Supplied material:
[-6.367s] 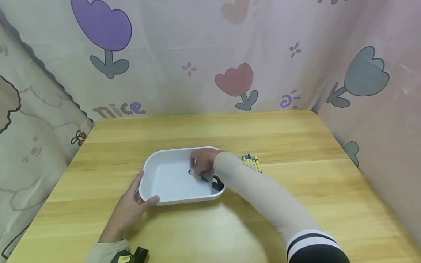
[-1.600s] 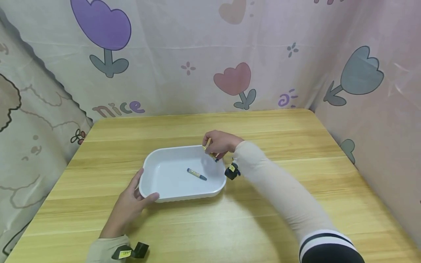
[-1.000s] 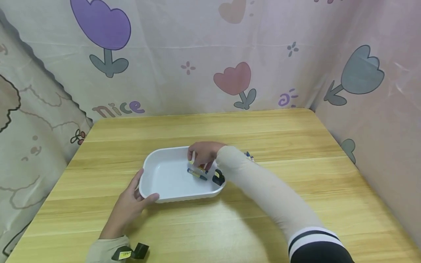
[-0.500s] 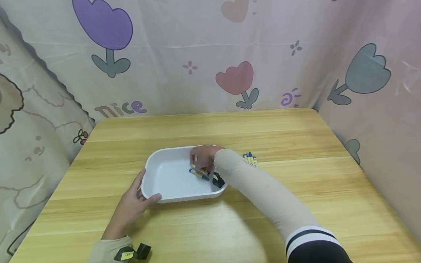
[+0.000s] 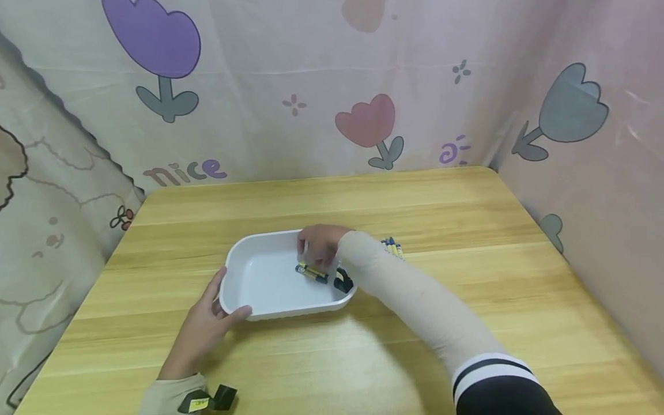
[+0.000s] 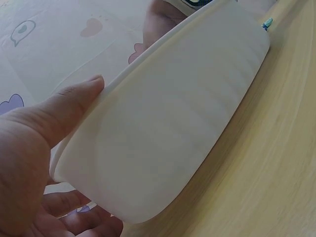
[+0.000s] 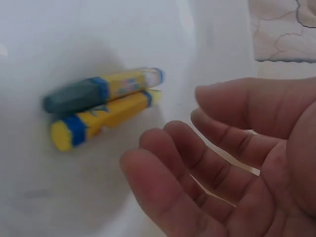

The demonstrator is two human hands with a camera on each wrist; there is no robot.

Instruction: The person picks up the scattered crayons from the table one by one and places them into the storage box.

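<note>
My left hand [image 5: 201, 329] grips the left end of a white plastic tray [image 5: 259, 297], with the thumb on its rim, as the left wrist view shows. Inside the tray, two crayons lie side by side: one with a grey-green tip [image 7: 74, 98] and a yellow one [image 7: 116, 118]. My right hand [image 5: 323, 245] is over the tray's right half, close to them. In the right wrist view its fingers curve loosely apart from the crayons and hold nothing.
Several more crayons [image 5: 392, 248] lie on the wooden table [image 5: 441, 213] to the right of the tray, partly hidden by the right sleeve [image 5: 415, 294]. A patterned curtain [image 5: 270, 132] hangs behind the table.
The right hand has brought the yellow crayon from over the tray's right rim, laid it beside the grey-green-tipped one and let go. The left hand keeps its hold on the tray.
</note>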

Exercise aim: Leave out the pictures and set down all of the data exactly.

Solution below:
[-6.367s] 
[-1.600s] 
[-1.000s] 
[-0.500s] 
[+0.000s] 
[+0.000s] 
[+0.000s] 

The demonstrator is two human hands with a camera on each wrist; there is no robot.

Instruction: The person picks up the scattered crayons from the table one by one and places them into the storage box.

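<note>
My left hand [image 5: 201, 329] grips the left end of a white plastic tray [image 5: 259, 297], with the thumb on its rim, as the left wrist view shows. Inside the tray, two crayons lie side by side: one with a grey-green tip [image 7: 74, 98] and a yellow one [image 7: 116, 118]. My right hand [image 5: 323, 245] is over the tray's right half, close to them. In the right wrist view its fingers curve loosely apart from the crayons and hold nothing.
Several more crayons [image 5: 392, 248] lie on the wooden table [image 5: 441, 213] to the right of the tray, partly hidden by the right sleeve [image 5: 415, 294]. A patterned curtain [image 5: 270, 132] hangs behind the table.
The right hand has brought the yellow crayon from over the tray's right rim, laid it beside the grey-green-tipped one and let go. The left hand keeps its hold on the tray.
</note>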

The output given here is complete.